Say: Thank you for your message. Could you tell me more about what you want to achieve with this feature? Why is this important to you, and what benefits are you expecting from having this built?

Instead of saying: I’m not sure if it’s the best idea for us. I’ll check with the team.

Say: We're not supporting this exact feature, but let me look for a workaround for you. You’ll be able to use X, add Y to it, and then you’ll get the results you’re looking for.

Instead of saying: Thank you for the suggestions, but it’s not a priority for us to build new features now. We hope you understand.

Say: I understand why this is important for you. You’re not the only one giving us these requests. However, we’ve been facing some other priorities recently that don’t allow us to build more features right now. We’re focusing on completing our team and keeping everything working. Please let us know if you need anything else. 

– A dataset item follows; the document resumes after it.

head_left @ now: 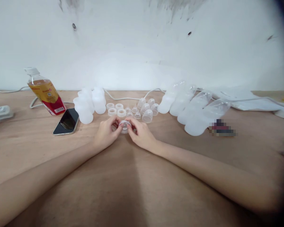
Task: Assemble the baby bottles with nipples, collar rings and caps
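My left hand [109, 133] and my right hand [142, 135] meet at the middle of the table, fingers closed around a bottle nipple with its collar ring [125, 127]. Fingers partly cover these translucent parts, so how far they are joined cannot be seen. Just beyond my left fingers lie several whitish collar rings [112, 111]. Several clear nipples [137, 114] stand behind the held piece. Domed clear caps [147, 116] are grouped beyond my right hand.
White bottle bodies [84, 110] stand at left, beside a phone [66, 121] and a drink bottle [47, 96]. Capped baby bottles [196, 121] form a row at right. A pixelated object [222, 128] lies beside them. A white cable [125, 98] runs along the wall.
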A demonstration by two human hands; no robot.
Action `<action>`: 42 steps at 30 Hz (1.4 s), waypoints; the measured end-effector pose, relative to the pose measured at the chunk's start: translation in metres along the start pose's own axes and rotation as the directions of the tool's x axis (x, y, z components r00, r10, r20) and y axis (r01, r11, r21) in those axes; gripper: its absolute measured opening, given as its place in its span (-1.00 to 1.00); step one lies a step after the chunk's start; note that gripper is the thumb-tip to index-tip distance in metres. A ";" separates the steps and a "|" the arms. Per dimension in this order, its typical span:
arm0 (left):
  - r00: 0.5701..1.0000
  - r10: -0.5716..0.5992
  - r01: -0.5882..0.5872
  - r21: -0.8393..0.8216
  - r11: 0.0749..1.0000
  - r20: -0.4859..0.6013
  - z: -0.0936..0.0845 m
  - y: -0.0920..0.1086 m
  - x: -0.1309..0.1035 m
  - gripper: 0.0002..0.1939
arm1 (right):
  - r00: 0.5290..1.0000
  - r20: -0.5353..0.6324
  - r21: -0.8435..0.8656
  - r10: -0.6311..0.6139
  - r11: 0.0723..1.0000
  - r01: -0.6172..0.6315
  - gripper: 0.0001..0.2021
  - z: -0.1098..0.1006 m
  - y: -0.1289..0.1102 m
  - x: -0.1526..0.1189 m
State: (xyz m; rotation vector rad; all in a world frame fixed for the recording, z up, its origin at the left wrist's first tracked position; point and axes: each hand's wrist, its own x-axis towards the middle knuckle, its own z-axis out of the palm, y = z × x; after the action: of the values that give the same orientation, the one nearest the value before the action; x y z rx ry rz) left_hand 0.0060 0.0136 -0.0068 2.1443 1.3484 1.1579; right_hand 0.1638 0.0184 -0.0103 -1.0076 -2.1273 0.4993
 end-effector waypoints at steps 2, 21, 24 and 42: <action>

Saying no is never easy, but sometimes it’s worth it

Not following through with what they’re asking seems like the opposite of what you should be doing. But, you need to trust yourself and focus on implementing core features that will make the product what you envisioned it to be. Equip employees with the resources they’ll need when communicating with customers. Make it possible to say no when they’re absolutely sure your product won’t meet customers’ needs. 

Saying no is never easy, but sometimes it’s worth it. Besides smooth service, there’s something else that customers value a great deal. That’s their time, and your honesty will save tons of that.